I am your local bicycle mechanic: fueled by caffeine, lovingly grumpy, adorably retro, and acceptably surly. I live and breathe the pedal-powered machines, treating each with the respect that a machine of freedom deserves. But I've decided that there are some things you need to know about me, lest you come into my shop and freak out (or worse, annoy me).
First off, I will berate you. You deserve it. You left your bike outside over the winter? You're an idiot. You bring your pile of crap and want it back tomorrow for less than $20? Sure, when you bring me a bottle of Patrón, I may consider it.
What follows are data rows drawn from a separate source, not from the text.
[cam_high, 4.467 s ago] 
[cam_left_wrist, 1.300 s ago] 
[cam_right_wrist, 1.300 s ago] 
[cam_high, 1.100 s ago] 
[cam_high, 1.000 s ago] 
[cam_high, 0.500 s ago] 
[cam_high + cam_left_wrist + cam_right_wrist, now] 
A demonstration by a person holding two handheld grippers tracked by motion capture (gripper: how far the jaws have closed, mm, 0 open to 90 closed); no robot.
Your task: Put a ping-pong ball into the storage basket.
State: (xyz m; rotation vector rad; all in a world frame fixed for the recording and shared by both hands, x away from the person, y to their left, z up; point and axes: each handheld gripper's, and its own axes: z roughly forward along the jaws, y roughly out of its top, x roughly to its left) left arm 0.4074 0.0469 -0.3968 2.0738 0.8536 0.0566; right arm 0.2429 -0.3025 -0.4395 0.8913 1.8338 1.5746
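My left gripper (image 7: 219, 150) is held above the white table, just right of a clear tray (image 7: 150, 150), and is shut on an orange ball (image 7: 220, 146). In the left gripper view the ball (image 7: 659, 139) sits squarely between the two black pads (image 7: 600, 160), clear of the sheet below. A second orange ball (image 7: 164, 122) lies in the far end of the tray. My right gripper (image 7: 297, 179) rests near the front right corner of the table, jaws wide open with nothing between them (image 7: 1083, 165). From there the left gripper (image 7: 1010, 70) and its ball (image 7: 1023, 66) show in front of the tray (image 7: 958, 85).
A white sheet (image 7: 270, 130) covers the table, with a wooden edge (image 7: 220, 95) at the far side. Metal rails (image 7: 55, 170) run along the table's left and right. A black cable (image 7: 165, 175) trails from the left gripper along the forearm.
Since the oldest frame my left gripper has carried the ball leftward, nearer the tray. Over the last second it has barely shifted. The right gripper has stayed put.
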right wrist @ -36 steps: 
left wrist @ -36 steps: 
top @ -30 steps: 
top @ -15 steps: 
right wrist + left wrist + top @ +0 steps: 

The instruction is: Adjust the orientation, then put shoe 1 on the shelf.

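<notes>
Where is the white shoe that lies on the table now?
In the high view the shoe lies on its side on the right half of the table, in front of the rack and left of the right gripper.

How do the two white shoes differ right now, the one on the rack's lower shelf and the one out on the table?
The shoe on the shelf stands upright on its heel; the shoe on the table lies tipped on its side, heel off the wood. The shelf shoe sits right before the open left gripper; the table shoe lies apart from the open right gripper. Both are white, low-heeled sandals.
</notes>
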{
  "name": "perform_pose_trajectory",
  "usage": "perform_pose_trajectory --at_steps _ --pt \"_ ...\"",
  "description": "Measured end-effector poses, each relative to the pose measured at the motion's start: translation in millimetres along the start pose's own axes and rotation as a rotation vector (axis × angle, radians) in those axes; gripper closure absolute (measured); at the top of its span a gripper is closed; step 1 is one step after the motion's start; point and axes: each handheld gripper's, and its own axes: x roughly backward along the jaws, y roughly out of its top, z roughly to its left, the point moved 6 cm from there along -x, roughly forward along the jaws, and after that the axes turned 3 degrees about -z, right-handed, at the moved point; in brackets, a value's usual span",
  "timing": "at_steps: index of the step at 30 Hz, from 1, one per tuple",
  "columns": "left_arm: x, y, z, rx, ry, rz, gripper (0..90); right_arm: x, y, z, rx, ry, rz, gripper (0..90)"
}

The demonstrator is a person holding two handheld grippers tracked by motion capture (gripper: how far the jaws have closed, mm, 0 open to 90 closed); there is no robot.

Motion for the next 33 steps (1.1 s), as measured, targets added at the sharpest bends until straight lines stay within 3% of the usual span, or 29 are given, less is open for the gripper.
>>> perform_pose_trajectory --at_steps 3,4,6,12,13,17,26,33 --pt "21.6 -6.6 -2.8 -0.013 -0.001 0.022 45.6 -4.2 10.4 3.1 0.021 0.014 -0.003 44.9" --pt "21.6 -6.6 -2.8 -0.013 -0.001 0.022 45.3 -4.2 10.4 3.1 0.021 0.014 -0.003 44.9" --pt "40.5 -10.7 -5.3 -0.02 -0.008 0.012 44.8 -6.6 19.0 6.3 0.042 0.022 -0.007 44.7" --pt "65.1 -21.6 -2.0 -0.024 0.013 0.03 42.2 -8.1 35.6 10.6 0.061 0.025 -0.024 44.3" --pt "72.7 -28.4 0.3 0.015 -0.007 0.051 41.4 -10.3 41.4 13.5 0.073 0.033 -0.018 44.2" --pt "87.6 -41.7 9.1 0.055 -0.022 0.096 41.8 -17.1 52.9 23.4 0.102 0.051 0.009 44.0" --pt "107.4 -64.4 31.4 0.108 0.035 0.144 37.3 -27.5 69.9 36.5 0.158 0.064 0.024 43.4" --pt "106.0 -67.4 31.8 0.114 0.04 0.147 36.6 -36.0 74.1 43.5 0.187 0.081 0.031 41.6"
I am the missing link in exceptional customer service: true honesty. And thanks to the acceptably weird nature of bike shops, I have a job that lets me be an acceptable level of asshole. Trust me, you need it. Especially if you came from California in the last 10 years.
Oh, you are rich and important? You just got moved to the back of the line. Your imagined status in life doesn't matter to me. Your belief that you need something faster than anyone else? Yeah, don't care.
Would you like to buy a new bike today? Sure, I can help you with that. New bikes are fun! Do you want to ride the pathways, the concrete, or the "sweet" single-track? Great. I can get you on a bike, I can give you tips on where to ride, and I can help you get prepared and excited to use this new tool of wonder. Just don't ask me for a bike that does all three. Or I may equally ask you to provide three swimsuit models to blow me. It’s not gonna happen. It’s like asking for a toaster that can also make you coffee and fry an egg at the same time. Or the swimsuit models. Oh, sweet imagery.
There are not a lot of us left. We are slowly being replaced by happy little 20-something metrosexuals who always answer with the word "yes." Someday I will slap one of them, I promise. However, it is only me, the tried-and-true bicycle freak show that will honestly help you find the freedom of two wheels.
Bring me your problems and I will cure them. You need to feel the freedom again, and that bicycle has just been sitting in the garage for too long. It needs some love, which I can provide, and then it will take you to great places. Just don't ask me for a hug.
Your local shop rat
Local Shop Rat is an actual shop rat in Bozeman. We'll let you speculate on who he or she is.